Jack adalah petugas polisi yang ditempatkan di sebuah negara bagian. Dia anggota kepolisian yang berdedikasi. Suatu hari, ketika bertugas dia menghentikan mobil yang melaju dengan kecepatan tinggi dan menerobos lampu merah. Pengemudinya pria seumuran dengannya. Jack segera meminta SIM (Surat Izin Mengemudi) pria tersebut untuk dibuatkan surat bukti pelanggaran dan denda yang harus dibayar.
Sesal Akibat Prasangka
Setelah berinteraksi, ternyata mereka berdua saling kenal. Pengemudi mobil itu Jim, teman Jack sewaktu di sekolah menengah. Karena bertemu teman lamanya, Jim yakin kalau dia akan terbebas dari tuntutan denda. Namun, Jack tetap meminta SIM-nya. Dengan perasaan kesal Jim menyerahkannya, kemudian segera menutup rapat-rapat kaca jendela mobilnya. Dia kesal luar biasa terhadap Jack yang tampak tidak mempedulikan dirinya.
Dalam kekesalan, saat Jack mengetuk kaca jendela mobilnya untuk menyerahkan surat tilang, Jim hanya membuka sedikit kaca mobilnya. Setelah itu dia segera meninggalkan Jack tanpa basa-basi.
Setelah menjalankan mobilnya, Jim baru tahu kalau SIM miliknya tidak ditahan. Jack juga menyerahkan sebuah surat. Dengan perasaan penasaran Jim menghentikan mobilnya dan membuka surat yang diberikan Jack. Surat dengan tulisan tangan itu demikian:
”Jim, aku sempat memiliki seorang anak yang manis serta menggemaskan.. hingga sekali peristiwa seorang pengemudi memacu kendaraannya dengan kecepatan tinggi. Dia menerobos lampu merah. Mobilnya tidak terkendali dan menewaskan anakku. Pengemudi gila itu disidangkan dan kemudian dipenjarakan. Selepas dari penjara dia dapat pulang ke rumah dan memeluk anaknya. Sementara aku kehilangan anakku selama-lamanya. Sejak itu, aku tidak pernah memaafkan siapa pun yang memacu kendaraannya di jalanan dan melakukan pelanggaran. Tetapi, kali ini aku memaafkanmu. Hanya saja, ingat, jangan menambah korban – karena kehilangan itu sangat menyakitkan.”

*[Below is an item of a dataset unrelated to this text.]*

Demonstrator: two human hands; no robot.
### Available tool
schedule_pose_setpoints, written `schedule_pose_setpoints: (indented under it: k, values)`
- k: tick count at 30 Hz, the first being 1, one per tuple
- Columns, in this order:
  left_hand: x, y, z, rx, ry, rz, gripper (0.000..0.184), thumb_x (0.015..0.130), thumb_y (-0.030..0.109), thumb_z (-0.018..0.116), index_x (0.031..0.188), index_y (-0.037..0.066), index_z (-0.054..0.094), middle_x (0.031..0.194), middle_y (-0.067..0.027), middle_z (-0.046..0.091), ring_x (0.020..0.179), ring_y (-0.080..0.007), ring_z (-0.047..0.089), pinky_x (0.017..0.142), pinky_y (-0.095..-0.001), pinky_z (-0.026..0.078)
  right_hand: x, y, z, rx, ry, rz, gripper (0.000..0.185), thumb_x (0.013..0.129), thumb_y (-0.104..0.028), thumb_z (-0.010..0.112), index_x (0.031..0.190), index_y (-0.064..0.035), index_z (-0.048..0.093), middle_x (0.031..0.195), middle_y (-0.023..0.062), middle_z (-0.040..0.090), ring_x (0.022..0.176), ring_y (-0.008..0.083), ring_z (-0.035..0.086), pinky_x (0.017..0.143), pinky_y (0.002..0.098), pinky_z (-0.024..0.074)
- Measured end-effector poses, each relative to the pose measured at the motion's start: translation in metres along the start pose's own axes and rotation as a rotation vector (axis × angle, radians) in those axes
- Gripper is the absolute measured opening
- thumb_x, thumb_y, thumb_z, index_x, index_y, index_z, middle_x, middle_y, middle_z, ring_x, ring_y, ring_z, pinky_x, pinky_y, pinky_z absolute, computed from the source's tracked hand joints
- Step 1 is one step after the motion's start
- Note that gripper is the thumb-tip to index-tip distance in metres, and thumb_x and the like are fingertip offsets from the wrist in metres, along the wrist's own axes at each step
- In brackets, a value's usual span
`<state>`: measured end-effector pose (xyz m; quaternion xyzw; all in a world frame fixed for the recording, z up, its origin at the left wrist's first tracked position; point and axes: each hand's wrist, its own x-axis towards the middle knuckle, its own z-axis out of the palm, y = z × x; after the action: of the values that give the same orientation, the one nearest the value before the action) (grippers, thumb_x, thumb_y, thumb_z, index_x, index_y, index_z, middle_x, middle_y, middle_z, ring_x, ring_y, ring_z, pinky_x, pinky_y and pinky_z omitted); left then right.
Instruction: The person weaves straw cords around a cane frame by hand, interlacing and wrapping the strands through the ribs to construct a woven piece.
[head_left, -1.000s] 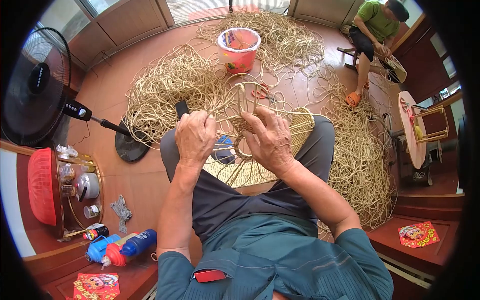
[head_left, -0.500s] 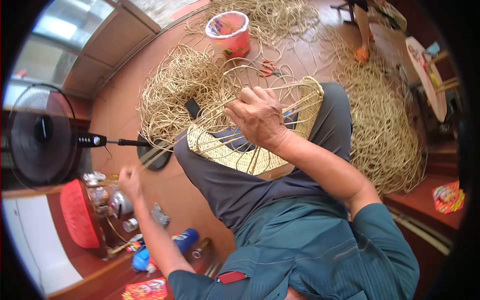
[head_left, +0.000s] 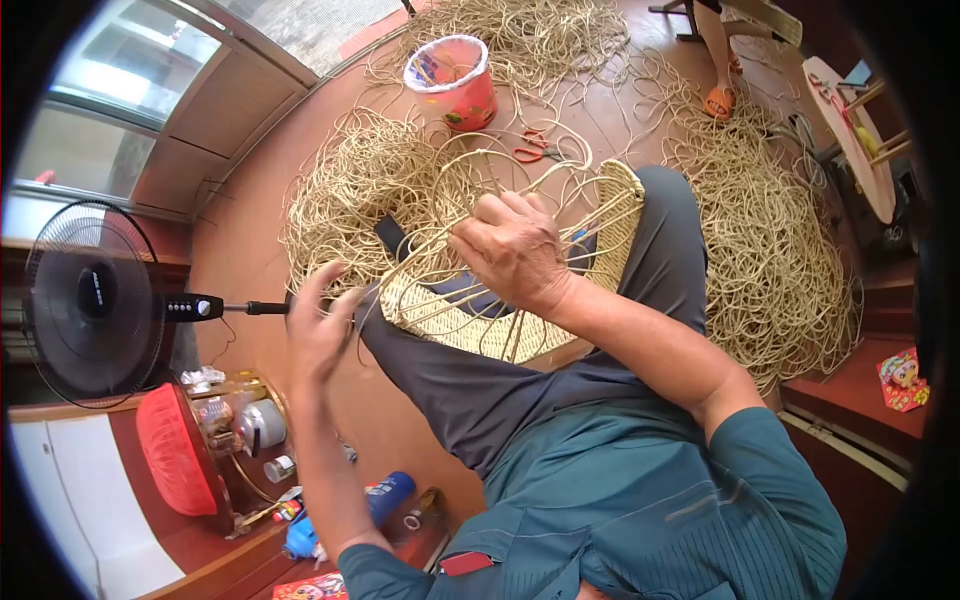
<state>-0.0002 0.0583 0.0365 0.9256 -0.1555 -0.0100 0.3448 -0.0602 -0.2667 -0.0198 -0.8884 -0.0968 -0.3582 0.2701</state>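
Observation:
A half-woven piece of pale yellow cord [head_left: 525, 338] lies across my lap, its plaited band curving between my knees with loose strands stretched over its middle. My right hand [head_left: 512, 252] is closed in a fist above those strands, gripping the cord [head_left: 437, 238] that runs out to its left. Off the left knee, my left hand [head_left: 325, 325] is raised with its fingers spread, slightly blurred. A thin strand hangs near it, but no cord shows firmly in its grasp. Part of the weave is hidden behind my right hand and wrist.
Heaps of loose cord [head_left: 770, 250] cover the floor to the right, ahead and at left. A red bucket [head_left: 465, 100], red-handled pliers [head_left: 538, 155] and a dark phone-like object [head_left: 391, 236] lie ahead. A fan [head_left: 97, 295] stands left. Another person's foot [head_left: 719, 103] is at upper right.
My left hand has moved up and right towards the knee, and its fingers have opened from a fist; the taut strand has slackened. My right hand keeps its grip, nearly in place.

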Motion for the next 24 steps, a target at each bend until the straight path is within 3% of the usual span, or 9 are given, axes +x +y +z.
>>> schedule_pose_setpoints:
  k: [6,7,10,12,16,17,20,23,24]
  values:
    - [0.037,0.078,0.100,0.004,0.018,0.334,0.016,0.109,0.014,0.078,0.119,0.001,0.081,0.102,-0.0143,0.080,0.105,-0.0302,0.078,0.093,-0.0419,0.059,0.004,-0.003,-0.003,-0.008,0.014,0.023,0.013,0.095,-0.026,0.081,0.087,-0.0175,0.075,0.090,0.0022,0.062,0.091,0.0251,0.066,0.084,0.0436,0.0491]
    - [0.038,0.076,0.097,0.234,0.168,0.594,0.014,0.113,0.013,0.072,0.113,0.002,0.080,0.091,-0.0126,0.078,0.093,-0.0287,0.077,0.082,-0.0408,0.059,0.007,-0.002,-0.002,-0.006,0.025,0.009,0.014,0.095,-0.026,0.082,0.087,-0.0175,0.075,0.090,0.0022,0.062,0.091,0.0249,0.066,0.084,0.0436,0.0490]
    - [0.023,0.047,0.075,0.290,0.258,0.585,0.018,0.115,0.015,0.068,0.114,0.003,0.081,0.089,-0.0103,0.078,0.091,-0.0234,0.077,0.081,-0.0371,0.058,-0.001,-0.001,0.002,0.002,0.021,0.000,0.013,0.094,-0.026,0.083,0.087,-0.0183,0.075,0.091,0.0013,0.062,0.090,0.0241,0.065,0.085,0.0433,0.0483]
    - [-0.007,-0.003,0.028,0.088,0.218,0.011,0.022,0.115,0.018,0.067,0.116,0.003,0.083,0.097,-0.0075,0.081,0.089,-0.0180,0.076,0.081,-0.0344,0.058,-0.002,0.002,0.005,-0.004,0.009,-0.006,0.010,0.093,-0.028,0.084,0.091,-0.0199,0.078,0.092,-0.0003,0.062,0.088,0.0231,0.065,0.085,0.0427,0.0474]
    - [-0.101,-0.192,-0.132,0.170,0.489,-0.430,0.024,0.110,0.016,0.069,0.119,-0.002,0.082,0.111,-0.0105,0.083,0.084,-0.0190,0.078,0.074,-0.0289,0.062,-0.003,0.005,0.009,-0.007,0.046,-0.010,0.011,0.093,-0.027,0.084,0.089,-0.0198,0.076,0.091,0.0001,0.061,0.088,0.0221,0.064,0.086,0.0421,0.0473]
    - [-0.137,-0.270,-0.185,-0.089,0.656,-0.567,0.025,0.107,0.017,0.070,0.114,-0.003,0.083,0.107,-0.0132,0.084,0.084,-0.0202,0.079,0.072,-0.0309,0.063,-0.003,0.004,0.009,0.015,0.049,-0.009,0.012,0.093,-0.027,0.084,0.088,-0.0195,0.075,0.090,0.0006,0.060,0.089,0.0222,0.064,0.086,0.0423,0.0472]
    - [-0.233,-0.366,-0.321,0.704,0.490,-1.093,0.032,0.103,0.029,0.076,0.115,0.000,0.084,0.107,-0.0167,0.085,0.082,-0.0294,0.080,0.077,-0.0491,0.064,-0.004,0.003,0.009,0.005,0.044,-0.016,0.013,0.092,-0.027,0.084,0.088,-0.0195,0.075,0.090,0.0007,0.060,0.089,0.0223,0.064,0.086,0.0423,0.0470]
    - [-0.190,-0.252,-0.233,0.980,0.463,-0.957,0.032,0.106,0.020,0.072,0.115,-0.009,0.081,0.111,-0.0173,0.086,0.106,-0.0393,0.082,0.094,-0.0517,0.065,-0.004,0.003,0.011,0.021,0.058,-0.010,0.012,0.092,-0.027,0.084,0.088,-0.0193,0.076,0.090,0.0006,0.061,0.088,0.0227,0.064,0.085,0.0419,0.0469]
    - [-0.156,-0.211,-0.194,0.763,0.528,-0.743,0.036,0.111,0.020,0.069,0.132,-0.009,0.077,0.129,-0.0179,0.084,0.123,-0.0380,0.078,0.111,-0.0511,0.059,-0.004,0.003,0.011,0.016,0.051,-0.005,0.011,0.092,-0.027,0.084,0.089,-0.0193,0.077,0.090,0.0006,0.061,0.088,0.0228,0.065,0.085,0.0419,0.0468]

Setelah membaca surat itu, Jim segera berbalik mencari Jack, namun dia tidak menemukan. Jim menyesal dengan sikapnya tadi kepada Jack. Sepanjang jalan dia tidak tenang. Hatinya dipenuhi beragam perasaan. Dia tidak dapat membayangkan kalau dirinya ada di tempat Jack. Saat itu simpati dan empatinya muncul. Tanpa terasa air matanya menitik membasahi wajahnya.
Tukar Peran

Betapa seringnya dalam keseharian kita, saat dipertemukan dengan banyak pribadi, kita bersikap dan bertindak tidak simpatik dan tidak empatik. Kita lebih sering menuntut orang lain untuk mengerti dan memahami diri kita lebih daripada kita mencoba memahami dan mengerti orang lain. Kita merasa diri kita layak mendapatkan semua itu. Kita menuntut orang lain memaklumi apa yang kita lakukan dan ucapkan, tanpa peduli apakah tindakan dan ucapan itu benar atau salah.
Kita menjadi pribadi yang egois dan egosentris. Jika hal itu kita alami cobalah melakukan pertukaran peran. Tempatkanlah diri kita di tempat dia dan biarkan dia menempati tempat kita. Dengan cara itu kita akan lebih obyektif dengan sikap-sikap kita. Jangan-jangan kita malu dengan apa yang kita lakukan dan ucapkan, dan kita akan menjadi maklum dengan sikap orang lain kepada kita.
Melakukan pertukaran peran akan membantu kita membangun simpati dan empati kita kepada semua orang. Hal itu membuat kita tidak cepat-cepat menanggapi sikap orang lain dan menuduh orang lain sebagai pribadi yang patut dimusuhi. Membangun simpati dan empati bagi semua orang bahkan akan menolong kita untuk lebih memahami orang lain: memahami kemarahan, kekecewaan, kesedihan, kegembiraan, ketidakpedulian, sikap acuh tak acuh dan semua respons yang dinyatakannya. Hal ini akan meminimalkan kesalahpahaman dan memaksimalkan pertemanan dan persahabatan. Selamat menjadi sesama bagi sesama.